■ **Action item**
The lines you need are those holding the word "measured"; pull them from the material.

■ **Stored data**
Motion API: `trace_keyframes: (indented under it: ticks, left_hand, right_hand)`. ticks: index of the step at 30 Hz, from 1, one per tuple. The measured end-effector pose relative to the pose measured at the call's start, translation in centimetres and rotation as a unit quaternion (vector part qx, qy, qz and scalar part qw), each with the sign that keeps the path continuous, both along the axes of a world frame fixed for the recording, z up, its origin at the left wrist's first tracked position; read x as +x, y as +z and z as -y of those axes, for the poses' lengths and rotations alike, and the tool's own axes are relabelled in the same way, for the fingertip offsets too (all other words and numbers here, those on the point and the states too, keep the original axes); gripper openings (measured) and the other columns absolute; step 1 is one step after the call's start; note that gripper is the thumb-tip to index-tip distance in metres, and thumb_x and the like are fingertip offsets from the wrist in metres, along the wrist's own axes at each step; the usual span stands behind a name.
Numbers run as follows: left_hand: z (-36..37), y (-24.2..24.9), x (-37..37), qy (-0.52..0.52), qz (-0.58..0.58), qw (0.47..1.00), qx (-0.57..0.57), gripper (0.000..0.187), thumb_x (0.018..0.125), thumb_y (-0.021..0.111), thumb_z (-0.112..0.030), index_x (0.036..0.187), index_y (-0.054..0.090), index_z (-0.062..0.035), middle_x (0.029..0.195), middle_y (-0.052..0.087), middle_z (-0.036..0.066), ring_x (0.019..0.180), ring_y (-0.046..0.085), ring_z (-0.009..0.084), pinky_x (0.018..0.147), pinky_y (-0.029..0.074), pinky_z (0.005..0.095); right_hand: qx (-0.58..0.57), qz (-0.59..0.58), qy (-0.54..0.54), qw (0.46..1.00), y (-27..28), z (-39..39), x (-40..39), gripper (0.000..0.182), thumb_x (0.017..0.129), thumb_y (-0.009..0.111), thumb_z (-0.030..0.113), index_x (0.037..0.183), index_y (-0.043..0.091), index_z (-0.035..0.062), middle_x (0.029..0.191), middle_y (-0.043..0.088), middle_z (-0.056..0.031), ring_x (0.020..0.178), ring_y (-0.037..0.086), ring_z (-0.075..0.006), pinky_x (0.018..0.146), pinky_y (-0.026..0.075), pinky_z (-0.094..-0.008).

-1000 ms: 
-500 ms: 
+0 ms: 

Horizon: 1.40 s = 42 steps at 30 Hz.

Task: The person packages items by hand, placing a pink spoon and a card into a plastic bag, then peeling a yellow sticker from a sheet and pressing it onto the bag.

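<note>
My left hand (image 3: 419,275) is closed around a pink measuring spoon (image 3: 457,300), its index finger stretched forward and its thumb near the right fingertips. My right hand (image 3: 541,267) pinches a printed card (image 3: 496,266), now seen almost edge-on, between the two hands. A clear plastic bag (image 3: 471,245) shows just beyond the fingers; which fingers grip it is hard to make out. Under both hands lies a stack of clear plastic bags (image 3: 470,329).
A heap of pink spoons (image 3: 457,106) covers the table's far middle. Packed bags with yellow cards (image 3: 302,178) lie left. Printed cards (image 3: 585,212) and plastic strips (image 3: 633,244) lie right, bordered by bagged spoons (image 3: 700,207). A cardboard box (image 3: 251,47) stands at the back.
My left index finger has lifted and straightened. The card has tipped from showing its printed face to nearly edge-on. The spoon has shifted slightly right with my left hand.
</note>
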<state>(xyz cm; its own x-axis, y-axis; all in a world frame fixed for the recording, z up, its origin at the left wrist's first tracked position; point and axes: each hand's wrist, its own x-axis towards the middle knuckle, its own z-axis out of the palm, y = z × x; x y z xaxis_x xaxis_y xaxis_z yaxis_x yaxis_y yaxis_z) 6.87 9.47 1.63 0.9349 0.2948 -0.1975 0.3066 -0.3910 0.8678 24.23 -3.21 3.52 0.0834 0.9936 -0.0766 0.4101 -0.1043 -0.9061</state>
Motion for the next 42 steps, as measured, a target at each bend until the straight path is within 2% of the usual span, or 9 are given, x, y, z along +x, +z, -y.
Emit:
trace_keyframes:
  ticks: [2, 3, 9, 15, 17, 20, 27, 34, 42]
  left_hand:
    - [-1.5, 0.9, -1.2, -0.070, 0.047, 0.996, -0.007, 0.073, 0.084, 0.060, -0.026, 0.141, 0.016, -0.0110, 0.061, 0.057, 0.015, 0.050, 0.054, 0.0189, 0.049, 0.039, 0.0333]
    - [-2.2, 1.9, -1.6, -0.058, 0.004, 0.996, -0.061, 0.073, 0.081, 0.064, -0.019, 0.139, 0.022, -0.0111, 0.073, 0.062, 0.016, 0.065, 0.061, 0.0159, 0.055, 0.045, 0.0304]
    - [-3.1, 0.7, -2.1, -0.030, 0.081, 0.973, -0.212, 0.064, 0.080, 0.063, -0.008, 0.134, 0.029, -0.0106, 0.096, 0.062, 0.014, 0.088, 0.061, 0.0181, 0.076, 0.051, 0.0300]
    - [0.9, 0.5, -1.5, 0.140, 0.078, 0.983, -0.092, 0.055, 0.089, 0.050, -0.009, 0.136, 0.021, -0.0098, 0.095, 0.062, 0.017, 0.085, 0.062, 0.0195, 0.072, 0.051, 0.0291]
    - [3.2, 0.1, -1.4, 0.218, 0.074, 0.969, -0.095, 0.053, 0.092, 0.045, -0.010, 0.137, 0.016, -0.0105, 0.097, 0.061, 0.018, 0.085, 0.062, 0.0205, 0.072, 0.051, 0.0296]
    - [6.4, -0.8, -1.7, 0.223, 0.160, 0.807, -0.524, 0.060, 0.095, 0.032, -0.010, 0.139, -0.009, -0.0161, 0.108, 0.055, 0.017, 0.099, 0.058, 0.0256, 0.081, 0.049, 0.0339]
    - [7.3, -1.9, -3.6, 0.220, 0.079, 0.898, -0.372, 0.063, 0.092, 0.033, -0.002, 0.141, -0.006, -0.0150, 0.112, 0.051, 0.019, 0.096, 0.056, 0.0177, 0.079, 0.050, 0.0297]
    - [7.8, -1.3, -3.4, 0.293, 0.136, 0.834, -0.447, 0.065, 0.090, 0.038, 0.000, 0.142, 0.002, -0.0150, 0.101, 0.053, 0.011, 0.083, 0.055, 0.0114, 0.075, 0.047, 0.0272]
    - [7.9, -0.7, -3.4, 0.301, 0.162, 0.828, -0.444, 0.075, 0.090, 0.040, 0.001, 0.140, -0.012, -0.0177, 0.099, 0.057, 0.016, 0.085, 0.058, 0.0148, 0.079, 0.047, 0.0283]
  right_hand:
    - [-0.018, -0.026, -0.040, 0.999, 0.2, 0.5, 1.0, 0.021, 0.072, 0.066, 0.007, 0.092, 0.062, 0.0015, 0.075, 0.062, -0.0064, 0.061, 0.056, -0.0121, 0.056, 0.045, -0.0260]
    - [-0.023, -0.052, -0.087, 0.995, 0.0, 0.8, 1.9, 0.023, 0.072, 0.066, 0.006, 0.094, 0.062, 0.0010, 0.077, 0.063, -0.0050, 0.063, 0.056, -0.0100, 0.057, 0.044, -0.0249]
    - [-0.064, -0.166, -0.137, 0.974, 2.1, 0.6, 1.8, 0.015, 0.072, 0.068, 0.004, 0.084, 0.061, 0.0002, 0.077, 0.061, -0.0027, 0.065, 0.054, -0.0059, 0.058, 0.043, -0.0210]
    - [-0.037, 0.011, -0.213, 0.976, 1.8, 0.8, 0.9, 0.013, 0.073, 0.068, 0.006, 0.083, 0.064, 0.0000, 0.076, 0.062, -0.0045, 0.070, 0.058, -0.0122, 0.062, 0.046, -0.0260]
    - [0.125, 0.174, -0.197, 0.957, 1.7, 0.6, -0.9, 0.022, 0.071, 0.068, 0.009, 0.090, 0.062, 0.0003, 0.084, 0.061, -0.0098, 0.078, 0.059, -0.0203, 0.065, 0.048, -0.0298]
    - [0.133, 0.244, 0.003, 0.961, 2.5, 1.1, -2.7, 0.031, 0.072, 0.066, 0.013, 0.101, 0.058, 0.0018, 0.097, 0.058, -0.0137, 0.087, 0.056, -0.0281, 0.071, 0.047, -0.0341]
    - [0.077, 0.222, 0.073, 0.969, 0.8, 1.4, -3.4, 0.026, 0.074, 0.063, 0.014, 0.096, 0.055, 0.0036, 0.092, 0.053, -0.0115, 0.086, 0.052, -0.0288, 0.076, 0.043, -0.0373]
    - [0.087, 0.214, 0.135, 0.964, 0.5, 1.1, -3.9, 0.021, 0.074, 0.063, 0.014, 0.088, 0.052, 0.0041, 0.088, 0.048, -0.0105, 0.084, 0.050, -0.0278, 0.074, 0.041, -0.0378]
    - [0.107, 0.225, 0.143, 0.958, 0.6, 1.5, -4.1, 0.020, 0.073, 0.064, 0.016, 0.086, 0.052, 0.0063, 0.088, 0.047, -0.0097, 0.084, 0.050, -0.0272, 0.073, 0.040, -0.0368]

■ **Answer box**
Motion API: `trace_keyframes: (indented under it: ticks, left_hand, right_hand)`. ticks: index of the step at 30 Hz, from 1, one per tuple. The measured end-effector pose relative to the pose measured at the call's start, translation in centimetres and rotation as a unit quaternion (vector part qx, qy, qz and scalar part qw), each with the sign that keeps the path continuous, both along the axes of a world frame fixed for the recording, z up, its origin at the left wrist's first tracked position; read x as +x, y as +z and z as -y of those axes, for the poses' lengths and rotations alike, and the tool's own axes are relabelled in the same way, for the fingertip offsets too (all other words and numbers here, those on the point and the states too, keep the original axes); gripper openings (measured) and the other columns absolute; step 1 is one step after the call's start; note that gripper is the thumb-tip to index-tip distance in metres, and thumb_x and the like are fingertip offsets from the wrist in metres, along the wrist's own axes at each step; the usual span stands behind a name.
Motion for the next 42 steps, as measured, a target at each bend until the straight path is within 2% of the usual span, or 9 are given, x, y, z along +x, +z, -y.

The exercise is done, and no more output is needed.